Dios vino en gracia al hombre. Le dio tiempo para que recapacitara. Luego le buscó en la tranquilidad del huerto, “al aire del día” (Génesis 3:8). No vino “en una nube espesa” como en el monte Sinaí (Éxodo 19:9). Le habló con calma y seriedad para convencerlo de su pecado y culpa, al tiempo que, por su gracia, le hace la promesa del futuro Salvador.

Las palabras siguientes muestran que, al parecer, Adán aceptó con fe la promesa de Dios referente a la simiente de la mujer: “Llamó Adán el nombre de su mujer, Eva, por cuanto ella era madre de todos los vivientes” (Génesis 3:20). J. N. Darby en su Introducción a la Biblia establece el siguiente criterio: «Antes de ser echado del huerto, Adán —por la fe, según parece— reconoce la vida allí donde había entrado la muerte. Pero hay más aun. Tiene la promesa, en cuanto a la mujer, de la simiente que aplastaría la cabeza de la serpiente. El Cristo, simiente de la mujer por la cual el mal entró en el mundo, debía destruir todo el poder del Enemigo».

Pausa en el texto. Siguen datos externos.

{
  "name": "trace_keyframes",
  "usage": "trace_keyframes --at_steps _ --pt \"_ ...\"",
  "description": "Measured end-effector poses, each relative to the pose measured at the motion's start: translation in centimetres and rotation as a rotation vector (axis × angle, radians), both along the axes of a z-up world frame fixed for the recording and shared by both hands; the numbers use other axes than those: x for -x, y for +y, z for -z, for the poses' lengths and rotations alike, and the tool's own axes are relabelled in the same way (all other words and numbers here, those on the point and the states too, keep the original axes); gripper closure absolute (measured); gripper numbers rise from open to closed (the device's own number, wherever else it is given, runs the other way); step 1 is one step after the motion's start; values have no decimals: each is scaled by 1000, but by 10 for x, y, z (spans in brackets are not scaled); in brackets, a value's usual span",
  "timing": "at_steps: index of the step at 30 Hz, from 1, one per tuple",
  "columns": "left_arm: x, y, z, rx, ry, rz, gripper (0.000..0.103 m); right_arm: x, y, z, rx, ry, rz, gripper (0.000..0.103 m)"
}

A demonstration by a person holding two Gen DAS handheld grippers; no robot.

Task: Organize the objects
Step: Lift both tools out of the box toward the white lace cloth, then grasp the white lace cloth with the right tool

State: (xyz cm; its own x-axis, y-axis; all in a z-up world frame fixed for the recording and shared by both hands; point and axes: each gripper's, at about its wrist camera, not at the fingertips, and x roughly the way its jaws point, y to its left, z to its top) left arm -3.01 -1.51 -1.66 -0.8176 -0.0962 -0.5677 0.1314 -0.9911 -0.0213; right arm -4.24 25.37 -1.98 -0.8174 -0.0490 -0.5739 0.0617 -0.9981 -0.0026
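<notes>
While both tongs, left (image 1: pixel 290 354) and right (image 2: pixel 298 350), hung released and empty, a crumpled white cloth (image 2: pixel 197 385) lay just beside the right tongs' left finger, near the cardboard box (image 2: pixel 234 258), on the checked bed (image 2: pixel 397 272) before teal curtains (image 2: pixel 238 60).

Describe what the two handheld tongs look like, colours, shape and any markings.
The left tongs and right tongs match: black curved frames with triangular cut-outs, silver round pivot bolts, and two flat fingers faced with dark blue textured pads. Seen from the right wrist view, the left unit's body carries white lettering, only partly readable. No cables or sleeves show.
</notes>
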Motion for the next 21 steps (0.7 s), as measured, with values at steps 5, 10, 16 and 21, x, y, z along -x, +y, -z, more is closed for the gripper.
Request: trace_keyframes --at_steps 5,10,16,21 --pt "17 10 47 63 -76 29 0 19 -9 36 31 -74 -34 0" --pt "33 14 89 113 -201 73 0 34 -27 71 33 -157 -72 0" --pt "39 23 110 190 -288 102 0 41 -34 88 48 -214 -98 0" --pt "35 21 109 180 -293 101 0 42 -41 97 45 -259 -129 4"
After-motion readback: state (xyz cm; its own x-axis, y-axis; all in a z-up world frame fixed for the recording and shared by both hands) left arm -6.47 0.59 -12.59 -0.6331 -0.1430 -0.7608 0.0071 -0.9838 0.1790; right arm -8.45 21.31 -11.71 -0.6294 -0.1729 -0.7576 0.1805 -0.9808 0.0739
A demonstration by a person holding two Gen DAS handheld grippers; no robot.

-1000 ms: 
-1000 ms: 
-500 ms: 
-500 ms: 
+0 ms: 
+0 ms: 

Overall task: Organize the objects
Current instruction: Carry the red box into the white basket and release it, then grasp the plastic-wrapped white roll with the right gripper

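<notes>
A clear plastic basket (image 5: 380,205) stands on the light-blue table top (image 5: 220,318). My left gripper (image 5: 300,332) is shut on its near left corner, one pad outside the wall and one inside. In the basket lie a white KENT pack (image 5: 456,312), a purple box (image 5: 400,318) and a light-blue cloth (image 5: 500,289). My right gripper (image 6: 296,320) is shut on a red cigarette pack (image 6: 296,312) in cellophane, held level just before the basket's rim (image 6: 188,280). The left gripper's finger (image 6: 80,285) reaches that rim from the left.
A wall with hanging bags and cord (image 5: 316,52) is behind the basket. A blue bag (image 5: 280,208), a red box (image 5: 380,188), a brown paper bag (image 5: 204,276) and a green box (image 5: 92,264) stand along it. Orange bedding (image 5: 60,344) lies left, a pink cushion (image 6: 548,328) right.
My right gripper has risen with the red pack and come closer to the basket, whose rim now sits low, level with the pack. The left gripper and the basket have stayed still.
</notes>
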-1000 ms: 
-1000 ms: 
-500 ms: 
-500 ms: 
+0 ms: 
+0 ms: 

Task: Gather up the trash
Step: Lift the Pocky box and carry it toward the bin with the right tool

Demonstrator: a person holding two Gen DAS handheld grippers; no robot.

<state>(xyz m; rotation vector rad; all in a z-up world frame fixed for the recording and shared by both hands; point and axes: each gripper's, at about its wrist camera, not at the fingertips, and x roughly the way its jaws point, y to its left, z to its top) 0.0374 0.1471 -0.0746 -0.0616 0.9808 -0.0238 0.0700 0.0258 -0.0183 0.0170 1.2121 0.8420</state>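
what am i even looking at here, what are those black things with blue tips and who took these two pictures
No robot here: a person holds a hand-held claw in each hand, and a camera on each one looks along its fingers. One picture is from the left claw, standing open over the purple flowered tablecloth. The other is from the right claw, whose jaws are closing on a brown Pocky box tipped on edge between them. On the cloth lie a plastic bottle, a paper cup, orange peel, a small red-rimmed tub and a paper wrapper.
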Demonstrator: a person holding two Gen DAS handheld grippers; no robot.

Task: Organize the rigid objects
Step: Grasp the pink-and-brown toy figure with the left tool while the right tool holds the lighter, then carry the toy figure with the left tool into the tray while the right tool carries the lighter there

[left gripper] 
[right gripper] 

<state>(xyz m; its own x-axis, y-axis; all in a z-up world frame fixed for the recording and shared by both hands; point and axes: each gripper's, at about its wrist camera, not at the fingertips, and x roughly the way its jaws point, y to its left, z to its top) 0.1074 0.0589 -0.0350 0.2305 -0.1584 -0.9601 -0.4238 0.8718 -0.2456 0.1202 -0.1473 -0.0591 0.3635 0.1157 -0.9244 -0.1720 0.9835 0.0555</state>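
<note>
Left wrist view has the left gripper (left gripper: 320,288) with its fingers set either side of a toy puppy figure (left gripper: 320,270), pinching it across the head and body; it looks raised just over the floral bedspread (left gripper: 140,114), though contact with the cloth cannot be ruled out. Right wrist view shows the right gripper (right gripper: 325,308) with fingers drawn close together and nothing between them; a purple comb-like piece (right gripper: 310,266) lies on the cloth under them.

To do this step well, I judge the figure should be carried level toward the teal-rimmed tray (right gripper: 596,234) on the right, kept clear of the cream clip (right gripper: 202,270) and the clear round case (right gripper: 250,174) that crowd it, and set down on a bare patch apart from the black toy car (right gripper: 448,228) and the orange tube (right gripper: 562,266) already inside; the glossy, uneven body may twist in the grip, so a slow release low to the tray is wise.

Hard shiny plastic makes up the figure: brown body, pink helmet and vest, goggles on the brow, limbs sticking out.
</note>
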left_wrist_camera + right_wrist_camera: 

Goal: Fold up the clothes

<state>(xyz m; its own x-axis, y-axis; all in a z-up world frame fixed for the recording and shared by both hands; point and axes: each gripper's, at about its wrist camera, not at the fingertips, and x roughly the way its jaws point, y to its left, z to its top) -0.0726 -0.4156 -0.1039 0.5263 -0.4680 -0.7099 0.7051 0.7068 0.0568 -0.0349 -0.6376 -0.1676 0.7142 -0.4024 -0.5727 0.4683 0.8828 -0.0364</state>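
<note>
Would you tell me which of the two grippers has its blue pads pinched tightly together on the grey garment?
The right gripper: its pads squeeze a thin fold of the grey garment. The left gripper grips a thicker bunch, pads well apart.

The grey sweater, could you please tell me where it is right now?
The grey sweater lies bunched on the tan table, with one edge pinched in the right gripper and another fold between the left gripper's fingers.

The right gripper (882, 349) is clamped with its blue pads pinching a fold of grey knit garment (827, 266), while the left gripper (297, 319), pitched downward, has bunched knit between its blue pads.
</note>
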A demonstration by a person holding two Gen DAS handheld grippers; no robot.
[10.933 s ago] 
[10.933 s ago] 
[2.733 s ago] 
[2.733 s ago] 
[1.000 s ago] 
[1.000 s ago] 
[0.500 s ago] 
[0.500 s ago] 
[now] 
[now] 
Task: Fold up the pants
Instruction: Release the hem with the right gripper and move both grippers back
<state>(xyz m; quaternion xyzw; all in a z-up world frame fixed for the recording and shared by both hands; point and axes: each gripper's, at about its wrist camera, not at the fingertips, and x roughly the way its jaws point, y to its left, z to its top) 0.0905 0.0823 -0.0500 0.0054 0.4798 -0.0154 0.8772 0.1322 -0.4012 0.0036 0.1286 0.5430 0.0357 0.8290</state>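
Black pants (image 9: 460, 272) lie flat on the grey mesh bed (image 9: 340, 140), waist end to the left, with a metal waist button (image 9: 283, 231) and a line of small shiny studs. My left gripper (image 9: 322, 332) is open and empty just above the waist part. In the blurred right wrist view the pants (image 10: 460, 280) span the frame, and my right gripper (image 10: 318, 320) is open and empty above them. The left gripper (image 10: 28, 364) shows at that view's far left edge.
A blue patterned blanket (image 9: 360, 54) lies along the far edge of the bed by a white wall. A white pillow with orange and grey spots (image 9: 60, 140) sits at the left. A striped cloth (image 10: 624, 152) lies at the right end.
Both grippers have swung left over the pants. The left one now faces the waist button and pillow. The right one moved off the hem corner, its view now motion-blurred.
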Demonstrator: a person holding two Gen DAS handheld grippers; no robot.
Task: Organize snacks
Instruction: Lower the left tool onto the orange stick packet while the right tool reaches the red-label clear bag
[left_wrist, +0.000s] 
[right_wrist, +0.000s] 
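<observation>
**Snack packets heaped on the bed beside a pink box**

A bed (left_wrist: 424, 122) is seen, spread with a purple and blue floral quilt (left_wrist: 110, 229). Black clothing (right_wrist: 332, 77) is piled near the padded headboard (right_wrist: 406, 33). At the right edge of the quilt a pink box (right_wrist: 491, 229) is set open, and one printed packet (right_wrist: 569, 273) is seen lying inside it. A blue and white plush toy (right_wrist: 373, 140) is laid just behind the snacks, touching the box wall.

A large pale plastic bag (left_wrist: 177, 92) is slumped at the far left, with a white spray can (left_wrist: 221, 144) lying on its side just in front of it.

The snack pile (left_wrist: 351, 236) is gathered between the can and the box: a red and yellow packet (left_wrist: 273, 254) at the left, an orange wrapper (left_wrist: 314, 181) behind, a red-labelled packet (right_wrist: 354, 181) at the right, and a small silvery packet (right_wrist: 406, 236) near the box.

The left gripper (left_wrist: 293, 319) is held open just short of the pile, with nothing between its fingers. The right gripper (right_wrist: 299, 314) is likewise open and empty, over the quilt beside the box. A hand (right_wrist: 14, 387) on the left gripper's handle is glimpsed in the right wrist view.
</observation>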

En los versículos siguientes descubrimos más pruebas de cómo Dios trató en gracia con el hombre, a pesar de su profunda caída. En primer lugar, Dios mismo vistió al pecador culpable, cubriendo su desnudez. Le quitó sus delantales de hojas de higuera que había hecho para cubrirse —su propia justicia y sus obras—, a fin de vestirlo con vestidos de piel: “Dios hizo al hombre y a su mujer túnicas de pieles, y los vistió” (v. 21). Para ello hubo de sacrificar y derramar la sangre de un animal inocente. ¡Dios mismo fue el primero en proveer un sacrificio! Recordemos también las palabras de Abraham a su hijo Isaac: “Respondió Abraham: Dios se proveerá de cordero para el holocausto, hijo mío. E iban juntos” (Génesis 22:8). Dios puede mostrar su gracia al pecador y cubrirle con las “vestiduras de salvación” (Isaías 61:10), sólo mediante un sacrificio expiatorio.

La expulsión del huerto del Edén

Dios no quería que el hombre viviera en el pecado eternamente. En su estado caído, no se le permitió comer del árbol de la vida, pues ello hubiera significado continuar en ese estado para siempre (Génesis 3:22). Así, fue expulsado del huerto, y el camino del árbol de la vida fue guardado por querubines, “y una espada encendida que se revolvía por todos lados” (v. 24).

Sin embargo, por su muerte expiatoria, Cristo abrió el camino hacia un mejor paraíso, es decir, celestial, para todos aquellos que creen en Él (Lucas 23:43; 2 Corintios 12:4; Apocalipsis 2:7; 22:1-2). El árbol de la vida y el río del agua de la vida en este paraíso de Dios están abiertos para todos aquellos que creen: “El que tiene sed, venga; y el que quiera, tome del agua de la vida gratuitamente” (Apocalipsis 22:17).